Markdown lesson 118 total lessons

Introduction to Binary Search

Stay in the lesson flow with grouped chapter navigation on the left and markdown content optimized for long reading sessions.

Introduction to Binary Search

Intuition

Let’s say you have a standard, hard-copy English dictionary, and you want to find the definition of the word “inheritance.” How could we do this?

One approach is to flick through it page by page, until reaching the page with “inheritance.” But this is inefficient, and realistically, you’re more likely to immediately open a page somewhere in the middle.

Let’s say you do this and land on a page of words beginning with “M.” Realizing that “inheritance” is somewhere to the left of “M” in the alphabet, you open a page somewhere between the letters “A” and “M.” You continue this process of checking if “inheritance” is to the right or left of the current page, and narrowing the search down until you find the correct page. With this method, you’ve significantly reduced the number of pages to be searched, in contrast to linearly turning every page in order. This is the fundamental concept of binary search.

Image represents a sequential process depicted using three open book icons connected by arrows and a final book with a bookmark. The first book shows multiple lines starting with 'M...', suggesting entries related to 'M'.  An arrow points from this book to the second, with the text 'turn to a page between A and M.' indicating a search or transition. The second book displays lines beginning with 'F...', representing entries related to 'F'. Another arrow, labeled 'turn to a page between F and M.', connects this book to the third. The third book contains lines starting with 'I...', with one line specifically labeled 'Internet' in green, suggesting a search result.

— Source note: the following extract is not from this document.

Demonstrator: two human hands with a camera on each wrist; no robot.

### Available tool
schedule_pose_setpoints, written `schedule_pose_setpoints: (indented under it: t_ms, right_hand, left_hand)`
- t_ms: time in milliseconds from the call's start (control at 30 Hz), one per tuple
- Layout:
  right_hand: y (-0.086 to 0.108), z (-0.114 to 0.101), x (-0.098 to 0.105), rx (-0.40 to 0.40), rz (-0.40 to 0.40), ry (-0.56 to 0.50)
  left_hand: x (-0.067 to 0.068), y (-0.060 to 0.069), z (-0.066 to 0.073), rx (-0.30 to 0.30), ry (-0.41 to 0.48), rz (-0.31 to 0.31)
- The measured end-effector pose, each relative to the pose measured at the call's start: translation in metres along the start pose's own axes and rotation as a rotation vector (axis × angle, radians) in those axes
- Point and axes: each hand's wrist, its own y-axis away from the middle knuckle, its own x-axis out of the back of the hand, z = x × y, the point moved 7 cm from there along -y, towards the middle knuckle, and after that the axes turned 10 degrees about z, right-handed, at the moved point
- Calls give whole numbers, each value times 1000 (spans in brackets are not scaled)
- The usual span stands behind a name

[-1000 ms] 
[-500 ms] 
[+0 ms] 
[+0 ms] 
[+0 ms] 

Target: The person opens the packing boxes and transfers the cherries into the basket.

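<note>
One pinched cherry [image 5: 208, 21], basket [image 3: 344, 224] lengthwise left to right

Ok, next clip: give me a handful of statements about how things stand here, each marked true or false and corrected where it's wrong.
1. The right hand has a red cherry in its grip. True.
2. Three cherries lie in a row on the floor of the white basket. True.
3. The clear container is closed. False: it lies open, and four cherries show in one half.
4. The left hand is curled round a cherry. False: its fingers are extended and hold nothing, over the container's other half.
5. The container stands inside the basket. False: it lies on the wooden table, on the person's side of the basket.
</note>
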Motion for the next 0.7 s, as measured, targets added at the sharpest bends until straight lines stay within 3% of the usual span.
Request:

Finally, a vertical orange bookmark labeled 'Found it!' is inserted into the third book, signifying the successful completion of the search.  The overall diagram illustrates a search process where the user iteratively narrows down the search space ('M' then 'F') until finding the desired information ('Internet') within a larger dataset represented by the books.

Binary search is an algorithm that searches for a value in a sorted data set.

Even experienced developers can find it quite tricky to implement binary search correctly because “the devil’s in the detail.”

  • How should the boundary variables left and right be initialized?
  • Should we use left < right or left ≤ right as the exit condition in our while-loop?
  • How should the boundary variables be updated? Should we choose left = mid, left = mid + 1, right = mid, or right = mid - 1?

This chapter offers clear, intuitive guidance on how to master these challenges, and confidently handle even the trickiest edge case.

To begin any binary search implementation, do the following:

  1. Define the search space.
  2. Define the behavior inside the loop for narrowing the search space.
  3. Choose an exit condition for the while-loop.
  4. Return the correct value.

Let’s break down these steps.

1. Defining the search space
The search space encompasses all possible values that may include the value we’re searching for. For instance, when searching for a target in a sorted array, the search space should cover the entire array, as the target could be anywhere within it. This is illustrated in the array below, where the left and right pointers define the search space:

Image represents a visual depiction of a search space within a binary search algorithm.  Two orange rectangular boxes labeled 'left' and 'right' are positioned above a horizontal line representing the 'search space'.  This space contains a sorted array of integers: [1, 3, 4, 9, 10, 12, 14, 17, 20].  Arrows descend from 'left' and 'right' pointing to the beginning and end of the array, respectively.  An orange line underneath the array is labeled 'search space,' indicating the range of values currently being considered during the search.  The diagram illustrates the initial state of a binary search, where the algorithm is about to begin its search for a target value within the defined 'search space'.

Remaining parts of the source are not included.